Сегодняшний день героини – это госпиталь, «у нее серьезно задеты легкие, и никакая химиотерапия ей уже помочь не может».
Она не нуждается в утешении. Она твердит про себя ахматовские строки: «И знала я, что заплачу сторицей/ В тюрьме, в могиле, в сумасшедшем доме, /Везде, где просыпаться надлежит /Таким, как я…» Расплата? Болезнь не кажется несправедливостью, но все-таки, все-таки… Надежда остается.
«– Врачи говорят, что спасти меня может только чудо! – взглянула она на свинореза.
– Чудо? – задумался он, и глаза их встретились, и она вздрогнула от его взгляда.
– Мне кажется, я мог бы спасти тебя, – улыбнулся он. (…)
Она не помнила, сколько ждала его. И когда, даже не раздеваясь, он повалился на нее, когда вошел в нее и задвигался в ней, она еле сдержала крик боли и наслаждения. По его желанию она то взлетала, то падала, то танцевала какой-то немыслимый танец, и ей захотелось сказать: «Я люблю», но она не смогла вымолвить ни слова. Ее легкие издали что-то помимо ее воли, и это было хрюканье, натуральное хрюканье. И он услышал этот столь знакомый ему призыв и, напрягшись в немыслимом, давно позабытом экстазе, по самое сердце вонзил в нее свой нож.
И, раскинув руки, она лежала в тени и прохладе. А листва шумела над ней все глуше и глуше…»

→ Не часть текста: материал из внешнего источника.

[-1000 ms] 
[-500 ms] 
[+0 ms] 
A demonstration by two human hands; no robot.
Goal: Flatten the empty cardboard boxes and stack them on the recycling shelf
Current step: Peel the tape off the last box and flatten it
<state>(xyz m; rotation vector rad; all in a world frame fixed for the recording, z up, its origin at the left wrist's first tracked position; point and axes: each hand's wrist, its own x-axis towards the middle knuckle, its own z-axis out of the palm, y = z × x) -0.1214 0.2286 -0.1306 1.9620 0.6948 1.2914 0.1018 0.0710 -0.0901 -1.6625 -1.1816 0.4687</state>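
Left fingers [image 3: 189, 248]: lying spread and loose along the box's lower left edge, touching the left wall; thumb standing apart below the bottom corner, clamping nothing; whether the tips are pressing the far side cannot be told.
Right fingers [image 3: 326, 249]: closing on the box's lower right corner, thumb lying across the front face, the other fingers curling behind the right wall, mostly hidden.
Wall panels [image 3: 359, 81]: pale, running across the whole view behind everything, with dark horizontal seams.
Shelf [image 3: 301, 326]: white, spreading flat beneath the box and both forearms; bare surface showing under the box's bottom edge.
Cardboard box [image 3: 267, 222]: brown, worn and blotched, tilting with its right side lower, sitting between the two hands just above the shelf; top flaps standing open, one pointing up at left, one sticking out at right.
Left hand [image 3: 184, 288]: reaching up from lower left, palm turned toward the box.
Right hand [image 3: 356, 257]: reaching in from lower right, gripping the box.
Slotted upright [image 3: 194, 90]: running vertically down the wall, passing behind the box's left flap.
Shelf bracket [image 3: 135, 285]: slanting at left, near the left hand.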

Да, Наташины рассказы о смерти похожи на притчи. Притчей, в сущности, является и новелла «В ожидании Инночки». Притчей о поиске «конечной истины»: она всегда (даже в преддверии смерти) ускользает, прячется от человека – как «прячутся» от героев рассказа витражи Шагала, украшающие госпитальную синагогу.